Seeing what appeared to be the unstoppable rise of the Justice and Development Party (AKP), analysts have been wondering what the source of this party’s undoing will be in the end. There was much speculation that the government’s Kurdish opening and its peace negotiations with the outlawed Kurdish Workers’ Party (PKK) could do this.
This argument was based on the fact that Turks are nationalistic and have been further agitated by the large number of conscripts killed by the PKK. The Nationalist Movement Party (MHP) in particular played on this theme, and continues to accuse Prime Minister Recep Tayyip Erdoğan
and the AKP of treason.
However, the June 2011 elections, which returned the AKP to power with 50 percent of the vote, proved this speculation wrong. One of the results of the talks with the PKK
was that conscript deaths dropped dramatically, something that was appreciated by large segments of society, giving the AKP more confidence to carry on with its peace process with the PKK.
Another strong point that worked to the benefit of the government has been that it kept the economy stable and growing since coming to power in 2002. Granted that, all it did in the end was to pursue the policies put in place by the previous government after the economic meltdown of 2001. But even that was to its credit.

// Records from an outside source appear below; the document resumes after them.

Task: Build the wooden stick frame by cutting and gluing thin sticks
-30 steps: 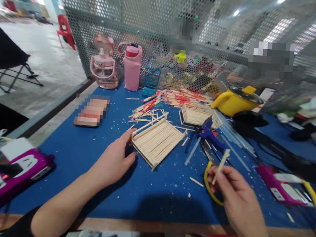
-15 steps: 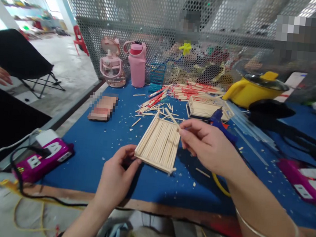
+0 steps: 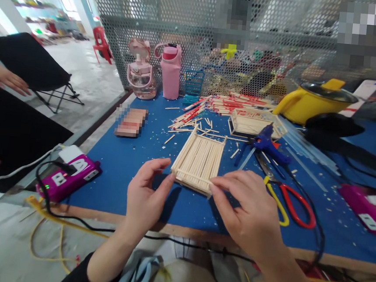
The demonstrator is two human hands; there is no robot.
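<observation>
A small tray of pale wooden sticks (image 3: 201,155) laid side by side, with raised stick edges, sits on the blue tabletop in front of me. My right hand (image 3: 248,207) is closed in a pinch on one end of a thin wooden stick (image 3: 193,175), which lies across the tray's near end. At the near left corner is my left hand (image 3: 148,194), thumb and forefinger apart, the thumb tip at or touching the corner. Beyond my right hand lie a blue glue gun (image 3: 266,143) and pliers with red and yellow handles (image 3: 296,205).
Behind are a second stick frame (image 3: 255,124), red-marked sticks (image 3: 224,104), a pink bottle (image 3: 170,73) and a yellow pot (image 3: 305,103). A phone (image 3: 132,123) and a purple power strip (image 3: 73,177) lie left. Another person's hand (image 3: 11,79) shows at far left.
My right hand has brought the stick from the tray's far right side to its near end. My left hand has loosened from the corner. The pliers have come into view.
</observation>
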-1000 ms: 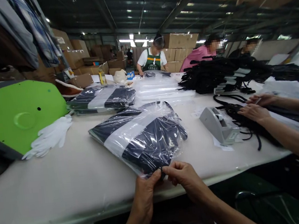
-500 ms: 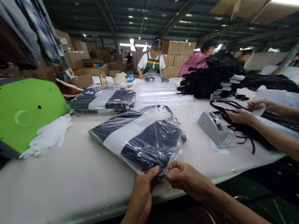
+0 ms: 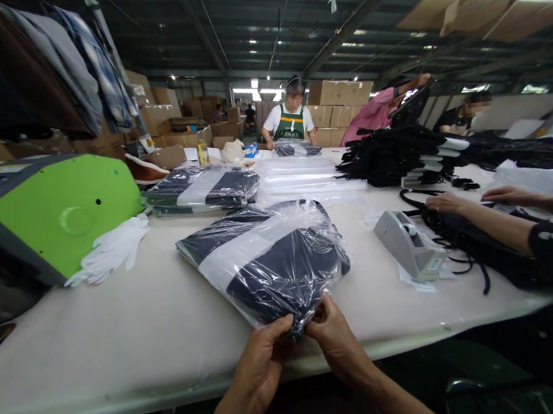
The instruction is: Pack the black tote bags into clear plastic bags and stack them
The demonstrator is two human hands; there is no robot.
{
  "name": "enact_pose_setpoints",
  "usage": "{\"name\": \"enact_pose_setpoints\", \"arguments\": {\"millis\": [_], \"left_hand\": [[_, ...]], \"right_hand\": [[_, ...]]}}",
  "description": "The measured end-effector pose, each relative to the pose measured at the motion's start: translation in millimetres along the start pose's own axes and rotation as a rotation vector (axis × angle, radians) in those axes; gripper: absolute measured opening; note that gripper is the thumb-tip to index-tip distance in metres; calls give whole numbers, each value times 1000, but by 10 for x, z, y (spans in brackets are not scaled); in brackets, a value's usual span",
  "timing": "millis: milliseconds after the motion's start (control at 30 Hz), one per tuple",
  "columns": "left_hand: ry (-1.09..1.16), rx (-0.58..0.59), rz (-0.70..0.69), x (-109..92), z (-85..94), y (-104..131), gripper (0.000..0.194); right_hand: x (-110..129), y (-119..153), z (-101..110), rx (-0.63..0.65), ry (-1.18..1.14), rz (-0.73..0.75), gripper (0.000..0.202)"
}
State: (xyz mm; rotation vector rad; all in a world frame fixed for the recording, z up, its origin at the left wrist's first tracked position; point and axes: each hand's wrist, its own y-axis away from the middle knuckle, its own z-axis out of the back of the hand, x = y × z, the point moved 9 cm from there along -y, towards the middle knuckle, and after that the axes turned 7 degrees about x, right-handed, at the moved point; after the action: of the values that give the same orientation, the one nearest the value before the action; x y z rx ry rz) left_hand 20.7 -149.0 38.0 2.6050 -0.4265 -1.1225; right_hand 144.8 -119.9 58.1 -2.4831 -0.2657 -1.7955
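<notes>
A clear plastic bag (image 3: 283, 260) with a folded dark navy and light grey fabric item inside lies on the white table in front of me. My left hand (image 3: 262, 356) grips the near corner of the bag, thumb on top. Just to its right, my right hand (image 3: 335, 331) pinches the same near end of the plastic. The fingertips of both hands are partly hidden under the bag. Behind this bag lies a stack of similar bagged items (image 3: 203, 188).
White gloves (image 3: 110, 251) lie against a green and grey machine (image 3: 70, 212) at left. A grey tape dispenser (image 3: 409, 244) stands at right, near a co-worker's hands (image 3: 450, 204) on black straps. Black goods (image 3: 396, 155) and clear plastic sheets (image 3: 310, 177) lie farther back. Another person (image 3: 289, 121) stands across the table.
My right hand has turned and slid its fingers up along the bag's near edge. My left hand keeps its hold. The co-worker's hands at right have come down onto the black straps.
</notes>
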Motion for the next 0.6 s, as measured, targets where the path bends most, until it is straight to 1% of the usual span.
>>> {"name": "enact_pose_setpoints", "arguments": {"millis": [67,133,167,233,267,333,433,500,533,600], "left_hand": [[29,-24,-10,-16,-27,37,43],[26,-51,-16,-38,-40,66,44],[18,-53,-19,-49,-49,72,45],[-11,-37,-24,-56,-63,71,47],[-25,-29,-30,-51,-59,67,47],[-45,-26,-41,-10,-23,57,47],[-106,-39,-54,109,57,47,45],[-188,-46,-83,180,90,43,46],[-239,-51,-100,212,101,43,48],[-337,-55,-124,276,115,46,55]], "right_hand": [[-6,-55,5,-39,-6,35,57],[-36,-100,33,-76,35,23,58],[-60,-107,60,-98,63,-5,57],[-128,-71,111,-117,78,-113,55],[-151,-24,125,-108,55,-171,53],[-145,114,108,-50,-59,-253,54],[-88,340,22,44,-271,-322,70],[-102,421,5,32,-331,-335,81],[-126,428,19,4,-327,-321,82],[-191,395,53,-46,-303,-264,77]]}}
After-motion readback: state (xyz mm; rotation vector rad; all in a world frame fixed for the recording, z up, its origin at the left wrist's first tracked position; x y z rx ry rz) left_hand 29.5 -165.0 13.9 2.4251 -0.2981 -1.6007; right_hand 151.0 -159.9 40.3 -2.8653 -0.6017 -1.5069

Yet another strong point for the government was that it had raised Turkey’s international profile as a positive and neutral soft power in its region that could be a shining example with its democracy and economic model for underdeveloped Islamic countries.

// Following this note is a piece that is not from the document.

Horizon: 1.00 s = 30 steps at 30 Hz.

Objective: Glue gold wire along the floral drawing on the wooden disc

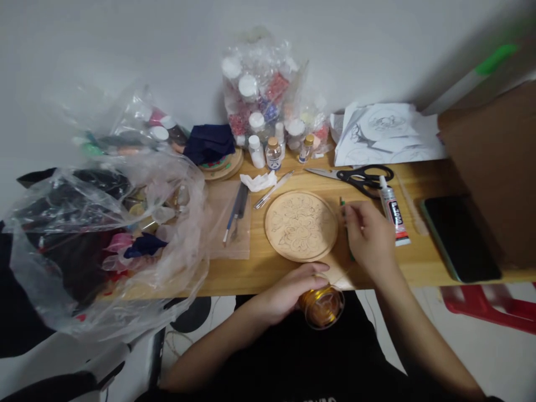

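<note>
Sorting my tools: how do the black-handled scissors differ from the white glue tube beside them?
The black-handled scissors lie flat across the desk, blades pointing left; the white glue tube runs front to back, nozzle pointing away. The scissors are dark metal and plastic; the tube is pale with printed lettering. Both rest untouched on the wooden desk, beyond the right hand.

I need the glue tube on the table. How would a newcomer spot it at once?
Start at the wooden table and find the round wooden disc with a carved flower pattern. Go right, past the right hand, to the glue tube lying just below the black scissors. It is the only clear tube with a white nozzle and a black and red label.
</note>
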Motion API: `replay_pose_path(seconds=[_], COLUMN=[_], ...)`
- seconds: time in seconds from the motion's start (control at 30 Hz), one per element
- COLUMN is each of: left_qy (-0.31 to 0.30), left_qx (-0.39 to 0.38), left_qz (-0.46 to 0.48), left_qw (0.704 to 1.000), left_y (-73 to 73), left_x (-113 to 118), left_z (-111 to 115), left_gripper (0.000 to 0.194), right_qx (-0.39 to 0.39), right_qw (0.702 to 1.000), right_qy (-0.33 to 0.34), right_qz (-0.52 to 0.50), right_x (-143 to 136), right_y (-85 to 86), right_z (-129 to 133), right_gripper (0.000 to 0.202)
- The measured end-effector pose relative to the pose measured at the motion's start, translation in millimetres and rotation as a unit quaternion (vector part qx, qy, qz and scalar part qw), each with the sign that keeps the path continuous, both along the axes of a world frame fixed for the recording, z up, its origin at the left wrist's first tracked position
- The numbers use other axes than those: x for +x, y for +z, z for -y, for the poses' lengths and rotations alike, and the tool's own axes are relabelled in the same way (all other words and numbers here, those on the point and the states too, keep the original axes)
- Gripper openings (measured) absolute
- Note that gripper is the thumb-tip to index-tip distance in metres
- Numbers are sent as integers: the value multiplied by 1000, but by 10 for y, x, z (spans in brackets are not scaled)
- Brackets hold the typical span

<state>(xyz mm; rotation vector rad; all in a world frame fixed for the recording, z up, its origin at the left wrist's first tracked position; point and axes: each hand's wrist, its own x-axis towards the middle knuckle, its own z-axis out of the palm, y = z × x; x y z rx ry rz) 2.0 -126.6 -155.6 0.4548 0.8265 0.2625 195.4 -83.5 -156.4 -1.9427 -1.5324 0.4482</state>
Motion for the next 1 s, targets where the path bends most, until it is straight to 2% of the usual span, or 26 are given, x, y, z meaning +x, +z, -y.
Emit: replay_pose_path(seconds=[0.07,0.17,0.27,0.43,0.57,0.67,0.8,0.9,1.0], left_qy=[5,-4,-7,0,-9,26,75,87,76], left_qx=[-8,-10,-6,52,45,41,21,14,41], left_qz=[10,8,7,-13,6,35,84,103,112], left_qw=[1000,1000,1000,999,999,998,993,991,990], left_y=[-15,-35,-36,50,114,114,110,121,127], left_x=[7,68,171,335,417,460,475,432,329], left_z=[4,13,16,-27,-87,-138,-209,-245,-266], left_gripper=[56,57,54,39,35,39,45,50,51], right_qx=[-10,-136,-232,-278,-277,-252,-229,-212,-191], right_qw=[998,982,955,930,911,898,876,863,862], right_qy=[-48,-65,-17,54,109,162,235,284,322], right_qz=[25,115,183,235,285,322,354,359,343], right_x=[100,227,266,227,157,44,-176,-383,-638], right_y=[20,49,74,215,412,529,601,650,747], right_z=[47,58,10,-140,-426,-712,-1023,-1149,-1198], right_gripper=[31,32,28,18,23,27,29,28,28])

That was all then, however, and today we see a different picture emerging. The peace process with the PKK
appears to be stalled now with accusations flying in both directions, indicating that the whole process could collapse unless it is re-energized. A bicycle analogy could be used here; if the pedals are not turned, not only will the bicycle not go anywhere, but it will also topple over.
As far as the economy is concerned, Erdoğan’s big boast about the international financial crisis having just “skimmed Turkey,” leaving its economy still strong and growing no longer holds water. With the dollar rising at an unprecedented rate against the Turkish Lira, the interest rate increasing and the stock exchange experiencing turmoil, ordinary citizens are no longer confident about their future.
When we turn to the foreign policy domain, things are clearly not what they were a number of years ago in that area either. Starting with the falling out with Israel
and taking new turns with policies toward Syria and Egypt, Turkey is no longer seen in a positive light as a regional soft power, but one that has a Sunni-dominated Islamic agenda, which has little to do with being neutral in regional disputes.
This has resulted in the fact that Turkey is isolated in a contemporary Middle East where not everyone is enamored of it anymore, with some looking on it as an enemy, rather than a friend. Now Turkey is on the brink of a new and risky adventure with its keenness to participate in a “coalition of the willing,” which will not have U.N. authorization, to bomb Bashar al-Assad’s forces.
This prospect is fraught with risks for Turkey, including retaliatory attacks on its territory by pro-al-Assad groups like the deadly twin car bombings in Reyhanlı in May. The long and the short of it is that more and more Turks are questioning why Turkey was dragged into the Syrian crisis in this way.
Given the present configuration of local, regional and international factors concerning Syria, there is very little chance that an aerial bombing of Syria will be sufficient to end the civil war there. This will merely be a feel-good strike which will probably aggravate the situation further and leave Turkey facing new threats.
With all these negative developments, not to mention the Gezi Park protests, it seems that the undoing of the AKP will ultimately come from within the AKP itself, especially in the absence of any viable opposition.